Wednesday, January 20, 2010

She works hard for the money =P

So last week at our hall small group my RA was talking about being servants and how we need to be alert and aware of the holy spirit. This really caught my attention because I know that there are many times where I ignore the holy spirit's whisper. Well the next day I prayed to God that I would be sensitive to that and after my classes were done for the day that prayer definitely was worth it. As i was walking back to my dorm from science I felt God saying "go get an application to work at the cafeteria" - so i went and asked for one and they hired me on the spot! what do ya know?! pretty awesome i'd say =). So last night was my first day of work; i served food, cleaned, and set up and teared down. It was actually the first time that i had joy while i was working - PRAISE GOD. wow, not to say there won't be hard days but I am going free and being responsible and I love it.
Rock on God...Rock on.

Saturday, January 16, 2010

Beginnings.

Well i am in my second semester of my first year at Northwestern College...WOW. I don't really know what to say because I'm in such an odd place. I really enjoy Northwestern and feel [as far as I know] led to stay here this semester but today I'm hungry for more. I'm hungry for more of God. I don't know what that looks like but I know it is important to say it. It's important that I wait on God in this season that I am in. I feel so squirmy right now!!!! But So far I have been seeing that this semester is really about learning to follow God and depend on him in a deeper way. I am hungry to be led. And let me tell you this is quite the awkward "dance" I am in. I am hungry to know God more and walk every day with Him. I am NOT satisfied with just having fun or just going to college. I think this is what people call the waiting period.

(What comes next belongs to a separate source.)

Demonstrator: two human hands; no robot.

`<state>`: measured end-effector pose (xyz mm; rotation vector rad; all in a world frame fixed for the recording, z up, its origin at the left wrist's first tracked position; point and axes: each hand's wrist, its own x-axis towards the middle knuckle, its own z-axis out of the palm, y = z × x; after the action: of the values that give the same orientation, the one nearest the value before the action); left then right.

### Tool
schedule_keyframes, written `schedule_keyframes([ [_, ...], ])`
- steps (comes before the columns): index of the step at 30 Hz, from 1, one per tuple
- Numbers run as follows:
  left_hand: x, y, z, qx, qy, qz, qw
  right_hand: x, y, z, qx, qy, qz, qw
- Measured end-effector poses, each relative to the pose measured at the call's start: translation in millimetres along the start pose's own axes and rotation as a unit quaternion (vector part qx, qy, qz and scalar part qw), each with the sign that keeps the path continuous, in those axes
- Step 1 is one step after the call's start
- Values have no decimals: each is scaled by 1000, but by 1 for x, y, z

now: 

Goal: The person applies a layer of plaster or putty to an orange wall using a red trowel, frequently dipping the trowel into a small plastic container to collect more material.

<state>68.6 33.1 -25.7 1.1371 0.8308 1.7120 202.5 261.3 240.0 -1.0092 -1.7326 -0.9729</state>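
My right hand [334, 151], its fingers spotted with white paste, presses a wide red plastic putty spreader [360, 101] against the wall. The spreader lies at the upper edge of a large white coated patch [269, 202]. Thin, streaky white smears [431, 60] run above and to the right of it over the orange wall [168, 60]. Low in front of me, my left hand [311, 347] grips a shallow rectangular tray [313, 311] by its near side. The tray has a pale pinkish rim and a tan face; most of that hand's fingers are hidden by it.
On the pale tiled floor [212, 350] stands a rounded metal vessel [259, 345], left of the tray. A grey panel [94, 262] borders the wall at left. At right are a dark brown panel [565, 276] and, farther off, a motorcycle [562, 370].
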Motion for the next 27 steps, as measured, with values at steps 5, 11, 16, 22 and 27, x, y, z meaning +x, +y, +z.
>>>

"I lift up my eyes to you,to you whose throne is in heaven. As the eyes of slaves look to the hand of their master,as the eyes of a maid look to the hand of her mistress,so our eyes look to the LORD our God,till he shows us his mercy." - psalm 123:1-2
"Our Soul waits for the Lord, He is our help and our shield. For our heart is glad in Him, because we trust in His holy name. Let your steadfast love, O Lord, be upon us, even as we hope in you." - Psalm 33:20-22
"And you have not delivered me into the hand of the enemy; you have set my feet in a broad place... But i trust in you, O Lord; I say,"You are my God." My times are in your hand...Oh, how abundant is your goodness which you have stored up for those who fear you" - Psalms 31:8,14&15,19
"...but to set the mind on the Spirit is life and peace."-Romans 8:6b
"But God shows his love for us in that while we were still sinners, Christ died for us." - Romans 5:8

^^ The truth I hold on to right now [in my weakness] is that God is going to lead me wherever I need to be. That He loves me, a sinner, and that He is with me always.
My soul waits for God. This is very new for me because as much as I have made decisions based on what I felt would be pleasing to God, I was doing it to "get it right," God is really freeing me from this and has brought me to repentence, but i believe there is more freedom to come as I wait on Him. I believe freedom is listening to His voice rather than living under the pressure to be perfect. I know this is His perfect timing for all of this so I will rest in Him in My desperation.